➧ Die Lindenapotheke nutzt „Amazon Marketplace“
Die „Lindenapotheke“ hatte einen neuen Vertriebsweg für apothekenpflichtige Arzneimittel erschlossen. Sie bot solche Arzneimittel auf dem „Amazon Marketplace“ an. Besteller mussten ihren Namen und eine Lieferadresse eingeben. Soweit für die pharmazeutische Beratung notwendig, forderte die Apotheke noch zusätzliche Angaben. Eine ausdrückliche Einwilligung der Kunden in die Verarbeitung ihrer Daten holte die Apotheke nicht ein. Sie hielt das für nicht erforderlich.
➧ Eine Konkurrenzapotheke hält das für rechtswidrig
Eine Konkurrenzapotheke hätte den Vertriebsweg über „Amazon Marketplace“ auch sehr gerne genutzt. Dennoch verzichtete sie darauf. Sie war nämlich der Auffassung, dass sie dabei von jedem Kunden eine ausdrückliche Einwilligung in die Verarbeitung seiner Daten benötigen würde. Die Möglichkeit für eine solche Einwilligung bietet „Amazon Marketplace“ aber nicht an.
➧ Die Konkurrenz mahnt korrektes Verhalten an
Die Konkurrenzapotheke betrachtete das Vorgehen der „Lindenapotheke“ als unlauteren Wettbewerb. Sie begründet das so: Eine Bestellmöglichkeit über Amazon konnte die „Lindenapotheke“ nur anbieten, weil sie sich nicht darum scherte, dass eine ausdrückliche Einwilligung der Kunden erforderlich war. Damit verschaffte sie sich einen wirtschaftlichen Vorteil gegenüber der Konkurrenzapotheke, die wegen der Vorgaben der DSGVO auf derartige Geschäftsmöglichkeiten verzichtete.

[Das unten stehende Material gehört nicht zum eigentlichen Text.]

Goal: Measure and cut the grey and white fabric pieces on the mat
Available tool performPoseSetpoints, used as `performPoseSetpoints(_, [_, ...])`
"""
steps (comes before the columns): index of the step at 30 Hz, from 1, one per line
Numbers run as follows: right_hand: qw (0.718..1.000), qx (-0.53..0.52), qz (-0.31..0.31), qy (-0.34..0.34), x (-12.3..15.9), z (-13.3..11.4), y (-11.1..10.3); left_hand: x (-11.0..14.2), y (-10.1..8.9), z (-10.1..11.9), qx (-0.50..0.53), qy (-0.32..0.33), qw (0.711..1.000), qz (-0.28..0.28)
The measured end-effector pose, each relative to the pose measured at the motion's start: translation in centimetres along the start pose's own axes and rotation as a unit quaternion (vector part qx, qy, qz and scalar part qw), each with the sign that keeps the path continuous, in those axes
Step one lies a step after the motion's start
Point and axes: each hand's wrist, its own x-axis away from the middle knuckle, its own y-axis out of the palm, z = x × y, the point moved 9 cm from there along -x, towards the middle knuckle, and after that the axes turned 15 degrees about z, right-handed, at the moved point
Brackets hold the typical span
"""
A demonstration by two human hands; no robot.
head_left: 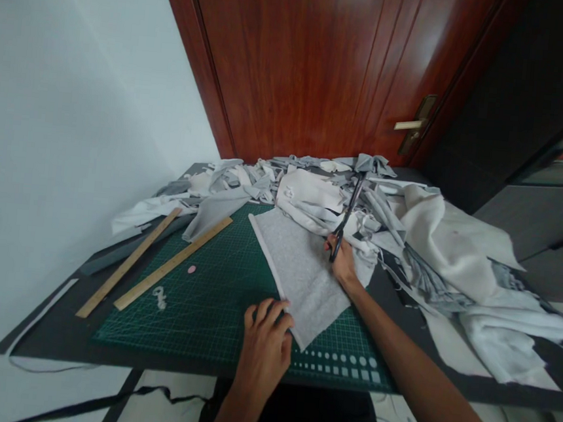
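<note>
A piece of light grey fabric [301,265] lies on the green cutting mat [213,317], with a pale strip along its left edge. My left hand [267,334] rests at that edge near the fabric's lower corner, fingers bent and slightly apart, fingertips touching cloth and mat. Dark-handled scissors [352,203] are gripped in my right hand [343,259], over the fabric's upper right part. Their blades point away from me toward the heap of scraps. Whether the blades are parted is too small to tell.
Fabric scraps [229,180] are heaped along the back; larger white pieces [446,238] pile up at right. Two wooden rulers [173,264] [129,263] lie at left, near a small pink disc [191,269] and a white tangle [159,297]. A wooden door [298,68] stands behind.
</note>
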Motion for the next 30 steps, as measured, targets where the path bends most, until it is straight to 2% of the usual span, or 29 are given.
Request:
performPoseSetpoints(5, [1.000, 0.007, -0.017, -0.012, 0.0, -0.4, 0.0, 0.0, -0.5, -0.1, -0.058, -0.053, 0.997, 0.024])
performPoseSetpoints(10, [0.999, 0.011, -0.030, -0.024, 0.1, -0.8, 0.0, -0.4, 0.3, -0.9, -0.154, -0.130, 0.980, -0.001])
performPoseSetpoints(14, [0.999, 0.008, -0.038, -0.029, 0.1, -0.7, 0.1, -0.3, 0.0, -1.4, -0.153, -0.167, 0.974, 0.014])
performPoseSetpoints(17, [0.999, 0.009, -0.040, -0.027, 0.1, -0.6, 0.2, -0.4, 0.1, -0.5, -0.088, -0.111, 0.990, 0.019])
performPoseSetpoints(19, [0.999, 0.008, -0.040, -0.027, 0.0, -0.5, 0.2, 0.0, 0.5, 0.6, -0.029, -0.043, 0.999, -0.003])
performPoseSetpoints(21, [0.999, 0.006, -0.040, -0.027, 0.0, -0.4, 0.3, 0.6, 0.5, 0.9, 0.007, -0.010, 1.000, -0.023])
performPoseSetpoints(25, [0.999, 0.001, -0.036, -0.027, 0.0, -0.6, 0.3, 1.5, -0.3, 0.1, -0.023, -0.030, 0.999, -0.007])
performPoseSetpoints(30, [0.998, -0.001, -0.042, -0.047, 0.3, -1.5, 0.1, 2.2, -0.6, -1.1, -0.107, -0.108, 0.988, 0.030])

➧ Die Einwilligungsfrage kann zunächst offenbleiben
Welche der beiden Apotheken Recht hat, ob eine ausdrückliche Einwilligung also erforderlich ist oder nicht, kann zunächst einmal dahinstehen. Aus der Sicht des BGH stellt sich diese Frage nämlich erst, wenn ein viel grundlegenderes Problem geklärt ist. Dabei geht es um die Frage, wie sich die DSGVO und das Gesetz gegen unlauteren Wettbewerb zueinander verhalten. Ist es möglich, wegen Verletzungen des Datenschutzes auf der Basis des Gesetzes gegen unlauteren Wettbewerb gegen einen Konkurrenten vorzugehen? Oder schließt die DSGVO diese Möglichkeit aus, weil sie den Vorrang vor diesem Gesetz hat?

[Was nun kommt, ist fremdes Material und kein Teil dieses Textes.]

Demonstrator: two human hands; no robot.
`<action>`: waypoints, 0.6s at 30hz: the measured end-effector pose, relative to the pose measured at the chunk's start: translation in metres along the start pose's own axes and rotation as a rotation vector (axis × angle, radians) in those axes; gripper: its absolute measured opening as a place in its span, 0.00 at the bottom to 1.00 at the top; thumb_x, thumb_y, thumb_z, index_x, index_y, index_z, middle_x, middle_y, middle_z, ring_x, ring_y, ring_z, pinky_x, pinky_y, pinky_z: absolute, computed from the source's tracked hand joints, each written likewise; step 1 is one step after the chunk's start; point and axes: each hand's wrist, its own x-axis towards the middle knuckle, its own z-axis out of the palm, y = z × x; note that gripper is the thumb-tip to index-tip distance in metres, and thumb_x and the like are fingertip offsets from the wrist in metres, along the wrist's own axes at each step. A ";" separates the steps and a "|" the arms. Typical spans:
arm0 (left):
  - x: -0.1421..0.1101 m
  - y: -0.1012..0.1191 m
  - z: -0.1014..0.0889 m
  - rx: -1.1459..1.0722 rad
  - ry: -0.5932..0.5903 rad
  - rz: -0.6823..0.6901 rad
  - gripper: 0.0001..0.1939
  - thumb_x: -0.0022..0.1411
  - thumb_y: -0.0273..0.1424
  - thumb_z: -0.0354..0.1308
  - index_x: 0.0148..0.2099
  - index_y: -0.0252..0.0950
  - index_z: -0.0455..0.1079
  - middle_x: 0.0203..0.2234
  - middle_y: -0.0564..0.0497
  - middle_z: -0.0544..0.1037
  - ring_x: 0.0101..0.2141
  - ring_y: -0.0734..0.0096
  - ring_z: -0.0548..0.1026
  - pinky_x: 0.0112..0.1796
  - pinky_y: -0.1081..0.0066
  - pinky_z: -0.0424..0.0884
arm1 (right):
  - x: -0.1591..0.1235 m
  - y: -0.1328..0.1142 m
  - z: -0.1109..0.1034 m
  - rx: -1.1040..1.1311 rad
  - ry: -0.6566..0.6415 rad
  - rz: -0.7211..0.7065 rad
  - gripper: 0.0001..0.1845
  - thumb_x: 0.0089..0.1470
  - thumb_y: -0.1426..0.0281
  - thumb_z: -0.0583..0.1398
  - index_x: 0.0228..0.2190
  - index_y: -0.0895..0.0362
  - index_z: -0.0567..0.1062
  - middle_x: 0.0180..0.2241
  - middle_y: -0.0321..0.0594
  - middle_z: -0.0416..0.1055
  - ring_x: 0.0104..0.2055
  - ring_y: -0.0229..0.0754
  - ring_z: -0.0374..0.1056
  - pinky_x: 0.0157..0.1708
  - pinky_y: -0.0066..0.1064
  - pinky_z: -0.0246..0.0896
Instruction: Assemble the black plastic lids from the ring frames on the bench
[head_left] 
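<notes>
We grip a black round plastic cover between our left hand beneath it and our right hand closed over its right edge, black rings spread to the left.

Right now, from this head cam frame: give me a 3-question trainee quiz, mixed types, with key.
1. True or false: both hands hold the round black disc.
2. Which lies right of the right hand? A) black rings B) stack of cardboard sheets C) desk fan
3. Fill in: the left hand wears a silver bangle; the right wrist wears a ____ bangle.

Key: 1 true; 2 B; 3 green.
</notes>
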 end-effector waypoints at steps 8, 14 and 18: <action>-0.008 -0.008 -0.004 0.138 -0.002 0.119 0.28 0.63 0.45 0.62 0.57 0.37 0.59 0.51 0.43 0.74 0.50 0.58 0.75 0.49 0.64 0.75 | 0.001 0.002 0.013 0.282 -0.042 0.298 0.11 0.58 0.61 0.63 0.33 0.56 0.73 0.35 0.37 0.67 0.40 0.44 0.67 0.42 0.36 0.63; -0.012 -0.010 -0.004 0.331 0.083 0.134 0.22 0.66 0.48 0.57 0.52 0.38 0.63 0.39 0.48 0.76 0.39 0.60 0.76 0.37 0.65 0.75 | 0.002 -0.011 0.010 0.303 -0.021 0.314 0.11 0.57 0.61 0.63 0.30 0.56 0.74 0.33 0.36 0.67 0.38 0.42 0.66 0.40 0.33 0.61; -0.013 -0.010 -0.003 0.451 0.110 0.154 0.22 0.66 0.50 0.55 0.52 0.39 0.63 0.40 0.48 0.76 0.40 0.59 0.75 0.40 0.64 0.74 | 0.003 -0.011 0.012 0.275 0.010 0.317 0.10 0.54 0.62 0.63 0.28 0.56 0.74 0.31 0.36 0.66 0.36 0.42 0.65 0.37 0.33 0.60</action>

➧ Die DSGVO schweigt in einem wichtigen Punkt
Die DSGVO enthält Regelungen dazu, wer aktiv werden kann, wenn ein Unternehmen gegen die Vorgaben der DSGVO verstößt. Dazu gehören die Sanktionsmöglichkeiten der Aufsichtsbehörden für den Datenschutz. Hinzu kommt das Recht betroffener Personen, sich gerichtlich gegen Verstöße zu wehren, die sie persönlich betreffen. Zu der Frage, ob ein Unternehmen gegen ein anderes Unternehmen vorgehen kann, das sich durch Datenschutzverstöße einen unlauteren Wettbewerbsvorteil verschafft, sagt die DSGVO dagegen nichts. Das hat zu einem Meinungsstreit geführt:
- Ein Teil der Gerichte interpretiert dieses Schweigen der DSGVO so: Die DSGVO regelt abschließend, wer auf welchem Weg gegen Verletzungen der DSGVO vorgehen kann. Dabei bietet sie keine Möglichkeit, dass ein Unternehmen Konkurrenzunternehmens wegen Verstößen gegen die DSGVO auf Unterlassung verklagt.

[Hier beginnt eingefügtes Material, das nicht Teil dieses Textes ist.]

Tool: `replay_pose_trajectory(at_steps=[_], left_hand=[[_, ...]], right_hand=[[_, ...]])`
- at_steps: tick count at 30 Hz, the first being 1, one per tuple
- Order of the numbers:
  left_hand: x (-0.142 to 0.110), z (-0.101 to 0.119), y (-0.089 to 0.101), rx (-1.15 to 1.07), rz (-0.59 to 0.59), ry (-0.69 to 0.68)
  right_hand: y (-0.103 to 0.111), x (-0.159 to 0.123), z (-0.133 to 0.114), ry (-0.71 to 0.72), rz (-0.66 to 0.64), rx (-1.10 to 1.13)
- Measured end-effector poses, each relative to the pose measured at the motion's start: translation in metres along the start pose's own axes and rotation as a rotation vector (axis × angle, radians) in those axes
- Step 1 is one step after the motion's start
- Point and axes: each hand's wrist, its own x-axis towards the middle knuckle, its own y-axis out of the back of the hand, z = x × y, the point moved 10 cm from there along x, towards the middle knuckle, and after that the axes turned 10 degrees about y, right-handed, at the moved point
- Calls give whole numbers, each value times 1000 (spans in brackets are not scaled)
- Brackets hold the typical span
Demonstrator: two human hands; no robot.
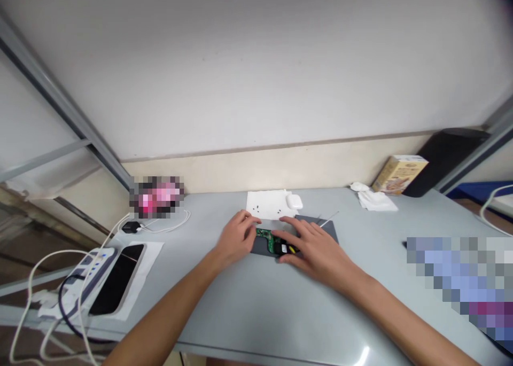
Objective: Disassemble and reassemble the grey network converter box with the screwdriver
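Note:
A green circuit board (265, 233) sits on a dark grey flat piece (261, 246) in the middle of the table. My left hand (237, 239) has curled fingers and a thumb closed at the board's left end. From the right, my right hand (316, 251) spans the board, thumb at the near edge and a fingertip on the far part. Between its fingers shows a black part (282, 248) with a white label and a bit of yellow. My right hand covers the board's right end. Behind it lies a dark grey flat sheet (326, 228).
White paper (266, 197) with several small dark bits lies behind the board, a white rounded case (294, 201) on its edge. Left are a phone (118, 280), power strip (86, 280) and loose cables. A yellow box (401, 174) and tissues (377, 201) stand back right.

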Motion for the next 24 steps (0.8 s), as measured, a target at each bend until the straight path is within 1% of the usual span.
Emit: replay_pose_trajectory(at_steps=[2,3,5,9,11,15,19,22,24], left_hand=[[-3,10,2,7,-2,-62],[-5,16,0,19,-23,-94],[-9,25,-7,56,-90,-149],[-19,38,-25,131,-220,-229],[-20,40,-31,149,-247,-232],[-19,35,-37,144,-272,-189],[-18,31,-37,124,-256,-169],[-17,30,-36,129,-242,-156],[-16,31,-35,120,-245,-143]], right_hand=[[4,-10,7,-50,45,-31],[6,-15,11,-84,58,-54],[8,-27,16,-135,78,-114],[8,-41,16,-131,64,-154],[10,-46,16,-130,73,-151],[14,-51,17,-132,80,-122],[22,-53,19,-143,84,-71],[35,-49,21,-149,109,-47],[50,-44,25,-177,162,-53]])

- Andere Gerichte sind dagegen der Auffassung, dass die DSGVO diese Frage überhaupt nicht regeln will. Daraus ziehen sie den Schluss, dass sehr wohl neben der DSGVO Unterlassungsansprüche auf der Basis des Gesetzes gegen unlauteren Wettbewerb bestehen können.
➧ Der Wortlaut der DSGVO hilft nicht weiter
Zunächst geht der EuGH auf den Wortlaut von Kapitel VIII der DSGVO (Überschrift: „Rechtsbehelfe, Haftung und Sanktionen“) ein. Der Text dieses Kapitels schließe jedenfalls nicht ausdrücklich aus, dass ein Mitbewerber eines Unternehmens gerichtlich gegen dieses Unternehmen vorgeht, um ihm Verstöße gegen die DSGVO untersagen zu lassen. Der Text lasse diese Möglichkeit vielmehr zumindest offen.